Assignment #9

Due Friday, June 11

Office hours: This week Thursday office hours will be 11:00-12:00.

To do but not hand in:

p. 263, Ex. 6;

I-3;

M-7 but with $n = 3551$ and $\phi(n) = 3432$;

O-2,

P-1, P-2.

To hand in:

p. 263, Ex. 11;

O-1, O-3, O-4, O-5;

P-3, P-4.

Problem P-1. Try the complex demos linked from the course home page.

(a) For the infinite geometric series, why does the sum go crazy when the argument gets to the circle or beyond?

(b) For the exponential function, what happens to the sum when the argument is on the vertical (``imaginary'') axis?

(c) For the complex analytic function, at what points is the image not ``conformal'' (angle-preserving when viewed with a microscope)?

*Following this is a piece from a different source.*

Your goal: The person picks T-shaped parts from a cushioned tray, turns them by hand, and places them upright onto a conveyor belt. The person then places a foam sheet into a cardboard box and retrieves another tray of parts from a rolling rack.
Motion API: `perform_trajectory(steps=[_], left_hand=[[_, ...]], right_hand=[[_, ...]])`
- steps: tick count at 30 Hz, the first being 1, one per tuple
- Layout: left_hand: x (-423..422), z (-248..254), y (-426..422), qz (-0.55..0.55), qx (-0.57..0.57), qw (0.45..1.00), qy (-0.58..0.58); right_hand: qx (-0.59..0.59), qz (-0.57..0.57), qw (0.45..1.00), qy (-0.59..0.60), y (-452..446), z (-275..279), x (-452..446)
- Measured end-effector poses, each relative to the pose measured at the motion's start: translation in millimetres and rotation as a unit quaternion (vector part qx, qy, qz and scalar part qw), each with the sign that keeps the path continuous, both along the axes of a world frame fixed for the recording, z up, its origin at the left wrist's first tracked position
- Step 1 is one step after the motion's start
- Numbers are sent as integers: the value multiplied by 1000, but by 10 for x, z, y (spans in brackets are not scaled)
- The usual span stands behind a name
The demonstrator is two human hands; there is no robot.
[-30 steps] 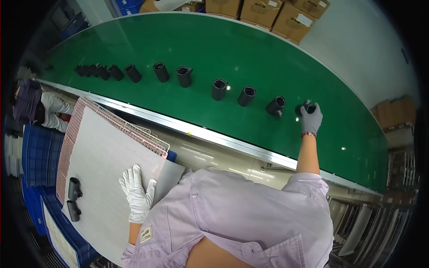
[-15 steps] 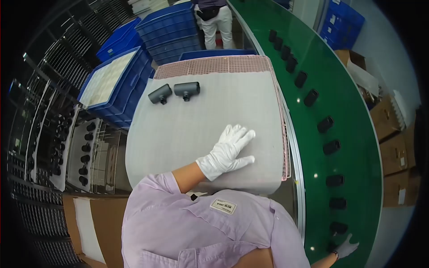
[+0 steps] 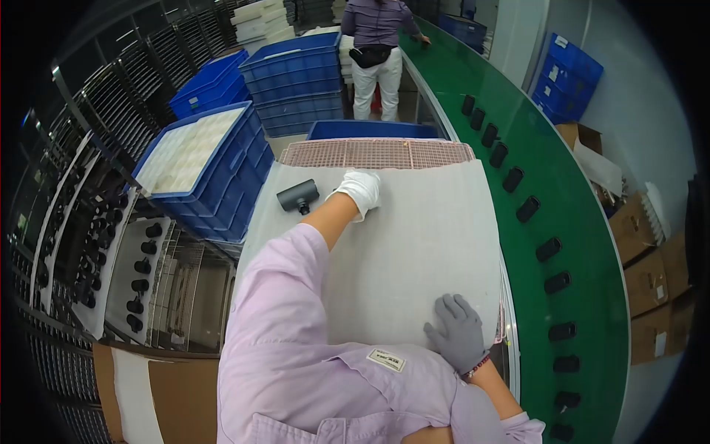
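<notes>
My left hand (image 3: 361, 194), in a white glove, is at the far part of the white sheet (image 3: 414, 251). Its fingers curl downward, closed, and what they hold is hidden under the glove. Just left of it, a dark grey T-shaped fitting (image 3: 298, 196) lies on the sheet. My right hand (image 3: 457, 333), in a grey glove, rests open on the near right part of the sheet, its fingers stretched out and no object in it.
A green belt (image 3: 518, 259) on the right carries several black fittings (image 3: 548, 249). Blue crates (image 3: 207, 159) and racks with fittings (image 3: 140, 286) stand left. A co-worker (image 3: 375, 52) stands beyond the pink mesh tray (image 3: 377, 154). Cardboard boxes (image 3: 647, 292) are at far right.
My left hand has moved forward to where the second fitting lay and has closed; that fitting is out of sight. My right hand has come from the belt onto the sheet.
</notes>
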State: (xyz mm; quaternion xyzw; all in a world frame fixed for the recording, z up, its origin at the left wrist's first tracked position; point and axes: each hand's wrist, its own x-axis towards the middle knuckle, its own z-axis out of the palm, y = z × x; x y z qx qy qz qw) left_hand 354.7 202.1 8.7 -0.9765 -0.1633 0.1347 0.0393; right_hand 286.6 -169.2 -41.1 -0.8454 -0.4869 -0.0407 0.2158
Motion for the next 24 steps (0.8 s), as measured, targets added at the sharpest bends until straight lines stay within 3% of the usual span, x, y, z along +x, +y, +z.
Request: perform_trajectory(steps=[1,2,3,5,7,8,9,10,11,13,15,17,19,20,21,23,24], left_hand=[[-31,-7,-34,-15,-7,1000,7],[-150,192,-186,41,-185,975,-117],[-224,283,-304,102,-356,901,-226],[-292,132,-441,29,-616,726,-304],[-577,209,-761,21,-788,557,-260],[-690,186,-901,-3,-811,528,-250],[-789,141,-1030,-25,-834,496,-241],[-869,109,-1147,-26,-840,493,-226],[-934,86,-1247,-45,-833,496,-243],[-1065,56,-1427,-62,-830,494,-251],[-1190,23,-1568,-95,-738,588,-318],[-1227,-60,-1626,-111,-740,582,-319],[-1253,-124,-1646,-147,-733,572,-339],[-1278,-103,-1649,-145,-735,571,-337],[-1306,-47,-1648,-108,-734,603,-293],[-1341,-34,-1683,-70,-732,632,-244],[-1349,-49,-1713,-103,-718,640,-255]], right_hand=[[-69,8,997,13,2,-83,-30],[-94,5,995,33,-32,-174,-26],[-100,-15,994,45,-53,-207,-16],[-98,0,993,65,-55,-211,43],[86,-100,925,356,70,98,-44],[89,-118,921,360,98,145,7],[212,-82,828,513,93,177,53],[330,-40,696,637,84,215,76],[336,-52,694,635,83,352,60],[296,-61,636,710,100,656,-12],[273,-118,622,724,101,630,-56],[224,-179,737,613,68,672,-112],[256,-182,734,602,8,574,-171],[278,-150,847,428,-5,470,-200],[287,-111,922,235,-17,415,-219],[299,-105,910,266,-78,460,-233],[312,-97,898,294,-107,503,-235]])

Problem P-2. Let $q = p^k$, where $p$ is a prime, and consider the three-dimensional vector space $(F _ q)^3$ over $F _ q$.

This field gives a block design in which plants correspond to 1-dimensional subspaces and blocks correspond to 2-dimensional subspaces. How many plants are there, how many blocks, and how many plants per block?

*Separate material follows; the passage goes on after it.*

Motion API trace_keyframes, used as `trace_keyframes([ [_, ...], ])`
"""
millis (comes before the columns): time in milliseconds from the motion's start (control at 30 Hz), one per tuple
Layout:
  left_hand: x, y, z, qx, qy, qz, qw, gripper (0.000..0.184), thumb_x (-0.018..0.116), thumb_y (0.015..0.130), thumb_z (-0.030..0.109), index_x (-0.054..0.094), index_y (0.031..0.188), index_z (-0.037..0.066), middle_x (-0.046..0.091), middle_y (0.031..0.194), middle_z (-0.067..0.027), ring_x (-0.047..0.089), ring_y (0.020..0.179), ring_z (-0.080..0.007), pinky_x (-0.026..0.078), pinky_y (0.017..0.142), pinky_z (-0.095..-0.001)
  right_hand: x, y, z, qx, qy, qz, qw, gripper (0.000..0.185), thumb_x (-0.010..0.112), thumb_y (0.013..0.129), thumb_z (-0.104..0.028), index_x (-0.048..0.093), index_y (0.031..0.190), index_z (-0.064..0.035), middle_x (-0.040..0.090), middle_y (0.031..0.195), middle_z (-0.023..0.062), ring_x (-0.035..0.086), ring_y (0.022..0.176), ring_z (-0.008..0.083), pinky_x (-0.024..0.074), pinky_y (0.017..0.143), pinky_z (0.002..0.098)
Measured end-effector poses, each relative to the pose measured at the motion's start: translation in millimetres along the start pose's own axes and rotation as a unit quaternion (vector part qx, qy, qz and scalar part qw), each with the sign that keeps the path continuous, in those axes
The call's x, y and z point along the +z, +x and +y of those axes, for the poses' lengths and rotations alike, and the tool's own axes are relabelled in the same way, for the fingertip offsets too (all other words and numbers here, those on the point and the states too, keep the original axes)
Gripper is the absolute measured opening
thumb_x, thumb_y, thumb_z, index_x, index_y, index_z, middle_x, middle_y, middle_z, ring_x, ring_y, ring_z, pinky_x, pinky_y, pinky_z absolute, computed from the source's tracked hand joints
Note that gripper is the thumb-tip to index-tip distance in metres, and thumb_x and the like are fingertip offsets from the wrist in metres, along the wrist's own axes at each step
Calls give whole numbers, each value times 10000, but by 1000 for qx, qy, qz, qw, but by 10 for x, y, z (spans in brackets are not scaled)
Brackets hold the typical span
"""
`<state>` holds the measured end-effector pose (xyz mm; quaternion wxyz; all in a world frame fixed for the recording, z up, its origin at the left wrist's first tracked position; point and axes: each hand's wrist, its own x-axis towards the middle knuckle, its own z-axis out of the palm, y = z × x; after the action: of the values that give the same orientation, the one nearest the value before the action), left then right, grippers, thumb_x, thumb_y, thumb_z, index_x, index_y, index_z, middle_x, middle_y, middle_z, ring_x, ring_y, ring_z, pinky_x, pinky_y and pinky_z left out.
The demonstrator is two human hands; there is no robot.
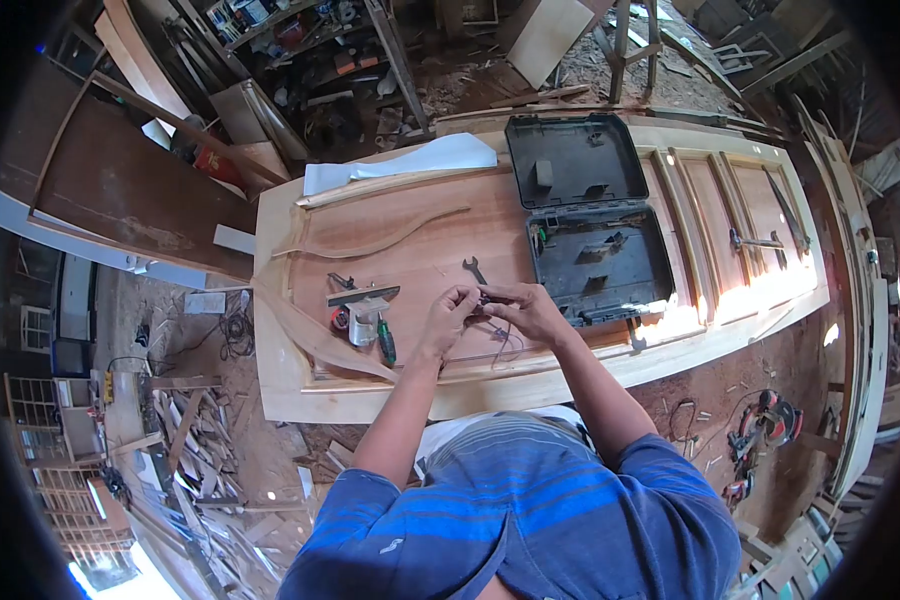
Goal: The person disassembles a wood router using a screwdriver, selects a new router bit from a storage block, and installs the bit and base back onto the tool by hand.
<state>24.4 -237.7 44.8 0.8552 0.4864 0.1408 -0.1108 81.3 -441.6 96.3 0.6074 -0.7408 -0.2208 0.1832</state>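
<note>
Over the wooden door panel, both my hands meet around a small dark object, too small to name. My left hand pinches it from the left; my right hand closes on it from the right. Thin dark strands hang below my fingers. Just beyond my hands lies a wrench. Left of them are a green-handled screwdriver, a metal piece, a red round item and a flat dark blade. An open black tool case sits to the right.
A hammer and a saw lie at the door's right end. A white sheet and curved wood strips are at the far left edge. A power tool rests on the floor at right; wood scraps cover the floor at left.
</note>
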Motion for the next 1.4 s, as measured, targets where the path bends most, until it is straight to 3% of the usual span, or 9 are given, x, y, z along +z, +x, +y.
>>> trace_keyframes([
  [200,468,-502,642,-30,-62,-105,992,323,621,1097,334,652,1188,26,743,1057,-84,733,943,-178,623,869,-342,-216,-164,-729,49,105,-28,993,162,858,917,-121,753,1004,-34,750,818,33,694,791,95,545,695,269],
  [300,568,-636,761,-26,-72,-161,984,385,647,1084,352,622,1307,39,739,1059,-77,726,941,-177,595,910,-368,-345,-260,-1006,-22,31,-45,998,212,859,924,-167,738,1036,-34,758,838,38,690,768,100,537,675,268],
  [600,901,-1032,1149,-13,-65,-212,975,364,696,1054,332,623,1245,31,692,1157,-89,716,986,-174,625,889,-347,-598,-409,-1605,-101,-33,-172,979,332,680,1064,-323,681,1019,5,669,769,121,597,669,198,484,637,375],
  [800,987,-1099,1222,18,-56,-232,971,371,709,1042,351,632,1225,38,705,1100,-95,721,969,-192,646,851,-387,-679,-399,-1791,-71,3,-213,975,349,630,1103,-302,651,974,22,583,743,47,514,700,111,438,636,316],
  [1000,1080,-1125,1297,44,-16,-192,980,453,727,1007,440,617,1196,43,690,966,-47,719,793,-156,631,682,-328,-604,-369,-1718,-87,67,-209,972,401,608,1107,-317,638,876,9,589,698,86,512,640,175,423,597,360],
  [1100,1020,-1175,1314,68,-204,-243,946,373,724,1028,365,633,1196,45,698,973,-98,688,782,-178,613,704,-348,-811,-321,-1769,-117,15,-210,971,420,610,1106,-310,602,842,16,541,679,80,498,638,138,411,593,332],
  [1200,897,-1253,1744,180,-246,-233,923,319,733,1035,321,643,1165,45,683,927,-85,667,767,-172,592,697,-340,-1089,-347,-1416,-53,34,-125,990,442,617,1103,-292,570,780,5,526,675,37,492,641,95,401,584,306],
  [1300,718,-1037,1679,203,-52,-48,977,263,725,1047,254,650,1166,32,696,944,-82,678,792,-178,591,735,-335,-1094,-412,-1345,7,130,-49,990,366,649,1087,-252,687,825,2,604,713,-1,543,668,76,438,608,271],
  [1400,333,-291,963,55,203,68,975,166,717,1038,186,700,1113,40,723,948,-75,699,818,-187,574,795,-324,-1008,-439,-1165,21,121,0,992,262,714,1047,-210,774,955,27,687,774,15,614,721,74,492,664,249],
])
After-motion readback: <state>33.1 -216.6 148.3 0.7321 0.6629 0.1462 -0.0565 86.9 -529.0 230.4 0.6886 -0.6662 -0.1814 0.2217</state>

(Method: Counting 1-dimensional subspaces is like what you did before for $\mathbb{F}_ p ^ 3$; so is counting the number of 1-dimensional subspaces per 2-dimensional subspaces; and those two numbers should be enough to find the number of 2-dimensional subspaces.)

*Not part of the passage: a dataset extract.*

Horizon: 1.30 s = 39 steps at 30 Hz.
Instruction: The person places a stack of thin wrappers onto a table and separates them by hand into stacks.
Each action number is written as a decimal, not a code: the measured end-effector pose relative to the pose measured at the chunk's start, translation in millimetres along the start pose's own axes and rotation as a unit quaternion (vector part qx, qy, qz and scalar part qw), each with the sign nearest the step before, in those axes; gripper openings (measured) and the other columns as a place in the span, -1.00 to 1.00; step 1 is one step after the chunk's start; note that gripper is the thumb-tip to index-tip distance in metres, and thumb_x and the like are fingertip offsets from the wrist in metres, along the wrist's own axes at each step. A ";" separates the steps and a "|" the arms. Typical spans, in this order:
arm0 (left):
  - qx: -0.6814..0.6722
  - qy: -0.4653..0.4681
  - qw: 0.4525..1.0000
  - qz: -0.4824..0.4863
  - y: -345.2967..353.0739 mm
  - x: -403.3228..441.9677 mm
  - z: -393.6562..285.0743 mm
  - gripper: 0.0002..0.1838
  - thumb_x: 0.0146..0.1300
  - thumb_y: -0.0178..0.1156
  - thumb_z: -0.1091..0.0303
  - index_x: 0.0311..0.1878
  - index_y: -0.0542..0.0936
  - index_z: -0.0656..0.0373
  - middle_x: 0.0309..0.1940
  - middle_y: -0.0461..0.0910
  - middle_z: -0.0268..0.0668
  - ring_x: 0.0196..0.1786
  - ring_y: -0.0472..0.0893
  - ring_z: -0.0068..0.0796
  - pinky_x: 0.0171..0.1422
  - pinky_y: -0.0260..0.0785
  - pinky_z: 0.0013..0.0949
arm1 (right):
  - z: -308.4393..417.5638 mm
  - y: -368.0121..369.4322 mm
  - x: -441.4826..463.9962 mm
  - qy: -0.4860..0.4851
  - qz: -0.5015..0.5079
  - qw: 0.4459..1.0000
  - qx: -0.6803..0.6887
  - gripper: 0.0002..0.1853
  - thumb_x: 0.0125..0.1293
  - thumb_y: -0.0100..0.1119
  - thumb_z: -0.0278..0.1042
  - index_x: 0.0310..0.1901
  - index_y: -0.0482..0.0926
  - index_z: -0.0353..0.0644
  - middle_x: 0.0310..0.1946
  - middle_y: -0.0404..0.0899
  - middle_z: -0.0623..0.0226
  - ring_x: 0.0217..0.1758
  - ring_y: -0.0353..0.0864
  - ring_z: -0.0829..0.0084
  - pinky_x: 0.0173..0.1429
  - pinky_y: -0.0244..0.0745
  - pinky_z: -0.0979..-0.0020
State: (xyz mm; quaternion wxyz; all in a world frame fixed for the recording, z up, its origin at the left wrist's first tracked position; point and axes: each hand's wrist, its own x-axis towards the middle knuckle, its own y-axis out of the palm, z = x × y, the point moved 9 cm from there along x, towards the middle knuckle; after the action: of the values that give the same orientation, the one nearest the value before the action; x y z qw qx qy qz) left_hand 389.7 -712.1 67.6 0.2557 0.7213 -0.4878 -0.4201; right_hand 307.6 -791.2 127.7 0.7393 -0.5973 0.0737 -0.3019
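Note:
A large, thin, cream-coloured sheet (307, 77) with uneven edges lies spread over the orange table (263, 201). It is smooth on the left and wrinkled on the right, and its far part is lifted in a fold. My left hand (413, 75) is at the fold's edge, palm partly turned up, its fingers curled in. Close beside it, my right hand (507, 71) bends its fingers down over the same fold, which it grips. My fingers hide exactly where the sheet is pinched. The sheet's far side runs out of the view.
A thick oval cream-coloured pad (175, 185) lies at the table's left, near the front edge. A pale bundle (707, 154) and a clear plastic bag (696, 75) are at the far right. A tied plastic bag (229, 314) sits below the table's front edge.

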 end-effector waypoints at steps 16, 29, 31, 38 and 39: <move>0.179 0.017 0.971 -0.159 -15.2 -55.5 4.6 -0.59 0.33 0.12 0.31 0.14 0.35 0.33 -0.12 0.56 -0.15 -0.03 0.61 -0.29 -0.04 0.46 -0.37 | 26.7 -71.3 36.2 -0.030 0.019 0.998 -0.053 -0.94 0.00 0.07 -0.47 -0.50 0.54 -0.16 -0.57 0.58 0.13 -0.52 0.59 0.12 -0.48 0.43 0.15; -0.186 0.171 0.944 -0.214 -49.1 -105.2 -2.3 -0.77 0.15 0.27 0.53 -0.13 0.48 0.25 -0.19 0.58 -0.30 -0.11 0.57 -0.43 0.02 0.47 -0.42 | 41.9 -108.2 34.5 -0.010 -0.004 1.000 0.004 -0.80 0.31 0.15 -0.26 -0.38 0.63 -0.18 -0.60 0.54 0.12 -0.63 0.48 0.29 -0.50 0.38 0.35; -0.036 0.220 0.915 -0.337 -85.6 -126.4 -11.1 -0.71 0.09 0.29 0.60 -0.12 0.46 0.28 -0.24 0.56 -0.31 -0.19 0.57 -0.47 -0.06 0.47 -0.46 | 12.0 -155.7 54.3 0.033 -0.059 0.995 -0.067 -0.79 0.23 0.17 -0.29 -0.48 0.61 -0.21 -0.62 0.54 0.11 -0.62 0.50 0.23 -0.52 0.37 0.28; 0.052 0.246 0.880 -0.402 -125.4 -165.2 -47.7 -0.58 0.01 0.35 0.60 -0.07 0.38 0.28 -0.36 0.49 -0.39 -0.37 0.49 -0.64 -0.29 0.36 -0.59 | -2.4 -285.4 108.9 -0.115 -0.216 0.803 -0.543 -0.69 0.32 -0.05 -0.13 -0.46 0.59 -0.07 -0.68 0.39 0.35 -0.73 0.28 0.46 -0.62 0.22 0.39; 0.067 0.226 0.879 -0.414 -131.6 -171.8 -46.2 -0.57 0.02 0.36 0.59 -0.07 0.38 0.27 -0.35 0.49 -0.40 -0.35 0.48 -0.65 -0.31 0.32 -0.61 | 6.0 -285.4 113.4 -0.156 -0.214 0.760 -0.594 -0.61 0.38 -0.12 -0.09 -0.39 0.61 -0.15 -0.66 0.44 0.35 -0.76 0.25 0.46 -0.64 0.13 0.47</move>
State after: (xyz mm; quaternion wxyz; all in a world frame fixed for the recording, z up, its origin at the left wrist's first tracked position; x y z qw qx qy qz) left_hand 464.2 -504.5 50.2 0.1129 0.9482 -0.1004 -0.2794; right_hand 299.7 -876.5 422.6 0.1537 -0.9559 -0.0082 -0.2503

Problem P-3. Explain how to make $\mathbb{F}_ 8$ using congruences modulo an irreducible polynomial in $\mathbb{F}_ 2[x]$.

Problem P-4. Consider the grid in $\mathbb{C}$ consisting of the points $a + bi$ where $a$ or $b$ is an integer. Draw a picture of the image of this grid after being transformed by the map $w \mapsto (1 + 2i)w$.